Later, when he took the stage after night had fallen all at once, Biden seemed to answer the question of “why here.” He said he knew this was such a great school because he was always getting an earful about it from his ambassador to Japan. (The reach of Rahm Emmanuel, Sarah Lawrence ‘81, is long indeed, despite his track record as mayor of Chicago and President Barack Obama’s chief of staff.) There was a decipherable calculus here, though: for all the talk of swing voters elsewhere, New York Democrats seem focused on turning out the base, and Hochul had brought President Bill Clinton to Brooklyn the night before with the same thing in mind. Biden has gone to Pennsylvania, but he and his approval rating aren’t much welcome in many swing states at the moment. Better that he come to friendlier precincts to make the case to listening ears that democracy is on the line.

“You can’t only love the country when you win,” he said.

He was talking about Congressman Lee Zeldin, Hochul’s Republican opponent who lashed himself to Donald Trump over the last half decade and nonetheless finds himself highly competitive in the New York governor’s race. The state went for Biden by 23% two years ago, but some polls in recent weeks have Zeldin within the margin of error. As a New York resident, I can attest that he has blanketed the airwaves—and the YouTube pre-roll slots—with ominous messaging on crime. While inflation has been the steady drumbeat of this cycle, and understandably so, it’s crime that has taken over in the closing weeks.
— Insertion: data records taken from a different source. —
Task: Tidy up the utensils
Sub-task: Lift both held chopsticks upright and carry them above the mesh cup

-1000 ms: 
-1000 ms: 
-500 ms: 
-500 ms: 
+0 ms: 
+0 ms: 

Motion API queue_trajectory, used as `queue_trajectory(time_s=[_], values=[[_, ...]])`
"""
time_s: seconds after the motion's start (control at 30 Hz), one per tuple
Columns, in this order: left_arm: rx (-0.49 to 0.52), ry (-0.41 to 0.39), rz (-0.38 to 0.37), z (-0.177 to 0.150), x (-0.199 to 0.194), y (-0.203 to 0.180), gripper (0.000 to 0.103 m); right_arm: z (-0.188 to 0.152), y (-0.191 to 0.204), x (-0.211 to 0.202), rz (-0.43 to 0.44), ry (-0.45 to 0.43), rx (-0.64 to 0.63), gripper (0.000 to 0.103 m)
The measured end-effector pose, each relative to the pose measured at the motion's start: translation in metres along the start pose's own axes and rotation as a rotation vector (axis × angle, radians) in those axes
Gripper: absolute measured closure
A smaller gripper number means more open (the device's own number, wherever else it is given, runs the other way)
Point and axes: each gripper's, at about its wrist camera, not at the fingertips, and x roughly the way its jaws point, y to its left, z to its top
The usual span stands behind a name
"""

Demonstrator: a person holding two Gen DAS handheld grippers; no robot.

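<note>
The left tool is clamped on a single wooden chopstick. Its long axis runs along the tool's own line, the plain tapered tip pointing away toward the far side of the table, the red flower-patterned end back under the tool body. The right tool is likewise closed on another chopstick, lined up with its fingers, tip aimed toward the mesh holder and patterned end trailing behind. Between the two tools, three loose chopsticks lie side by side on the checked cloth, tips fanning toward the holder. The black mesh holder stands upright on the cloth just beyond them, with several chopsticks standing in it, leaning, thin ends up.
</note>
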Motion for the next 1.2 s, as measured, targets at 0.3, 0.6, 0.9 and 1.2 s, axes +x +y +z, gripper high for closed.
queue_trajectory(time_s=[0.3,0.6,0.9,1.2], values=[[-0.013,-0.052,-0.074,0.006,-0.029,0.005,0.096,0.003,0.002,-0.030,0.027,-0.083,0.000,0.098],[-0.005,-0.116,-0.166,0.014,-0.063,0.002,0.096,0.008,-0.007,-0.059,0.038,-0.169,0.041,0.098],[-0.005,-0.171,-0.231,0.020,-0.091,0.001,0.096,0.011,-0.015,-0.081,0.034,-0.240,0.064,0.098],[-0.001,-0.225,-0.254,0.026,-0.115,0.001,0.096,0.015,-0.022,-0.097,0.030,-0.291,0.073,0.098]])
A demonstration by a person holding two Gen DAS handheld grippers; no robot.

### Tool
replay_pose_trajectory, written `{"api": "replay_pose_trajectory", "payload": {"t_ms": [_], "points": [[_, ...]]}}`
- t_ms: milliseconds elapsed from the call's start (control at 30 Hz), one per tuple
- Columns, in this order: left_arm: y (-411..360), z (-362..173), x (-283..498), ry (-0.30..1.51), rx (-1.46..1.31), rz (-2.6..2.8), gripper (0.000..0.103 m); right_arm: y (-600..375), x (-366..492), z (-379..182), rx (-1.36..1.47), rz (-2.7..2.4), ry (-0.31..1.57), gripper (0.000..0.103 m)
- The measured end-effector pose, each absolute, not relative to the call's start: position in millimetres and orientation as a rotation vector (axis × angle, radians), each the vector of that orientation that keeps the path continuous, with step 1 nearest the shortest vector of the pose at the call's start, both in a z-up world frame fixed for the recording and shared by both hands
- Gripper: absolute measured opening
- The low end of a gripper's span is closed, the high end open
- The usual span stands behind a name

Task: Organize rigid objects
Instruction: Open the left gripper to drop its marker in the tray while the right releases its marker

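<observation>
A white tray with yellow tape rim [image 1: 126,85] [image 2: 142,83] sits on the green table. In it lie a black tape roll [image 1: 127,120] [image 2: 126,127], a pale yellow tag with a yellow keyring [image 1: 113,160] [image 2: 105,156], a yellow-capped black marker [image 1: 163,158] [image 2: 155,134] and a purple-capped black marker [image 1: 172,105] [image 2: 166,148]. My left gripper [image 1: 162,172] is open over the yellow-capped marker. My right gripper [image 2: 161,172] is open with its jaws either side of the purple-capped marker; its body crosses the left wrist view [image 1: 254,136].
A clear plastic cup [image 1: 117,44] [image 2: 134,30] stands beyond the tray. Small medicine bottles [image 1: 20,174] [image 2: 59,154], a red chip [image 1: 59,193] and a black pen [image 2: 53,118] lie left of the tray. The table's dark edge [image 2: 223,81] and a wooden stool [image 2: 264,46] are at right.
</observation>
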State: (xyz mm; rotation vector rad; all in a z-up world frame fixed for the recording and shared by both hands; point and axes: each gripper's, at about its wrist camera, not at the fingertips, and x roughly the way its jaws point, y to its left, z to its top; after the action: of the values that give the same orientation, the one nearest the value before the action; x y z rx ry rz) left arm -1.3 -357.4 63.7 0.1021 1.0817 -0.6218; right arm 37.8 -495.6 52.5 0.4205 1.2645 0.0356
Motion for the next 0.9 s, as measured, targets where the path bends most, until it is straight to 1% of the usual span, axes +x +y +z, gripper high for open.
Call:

Republican candidates across the country have, to various extents, channeled the dark wisdom of Lee Atwater, and Zeldin’s black-and-white footage of crimes in progress have been no exception. (Well, you can’t always call them Zeldin’s ads, at least according to the wisdom of Citizens United: $11 million in backing comes from a cosmetics heir funneled through outside groups.) New York might be one of the safest big cities in America, but in the world according to Super PACs, it’s just another urban hellhole.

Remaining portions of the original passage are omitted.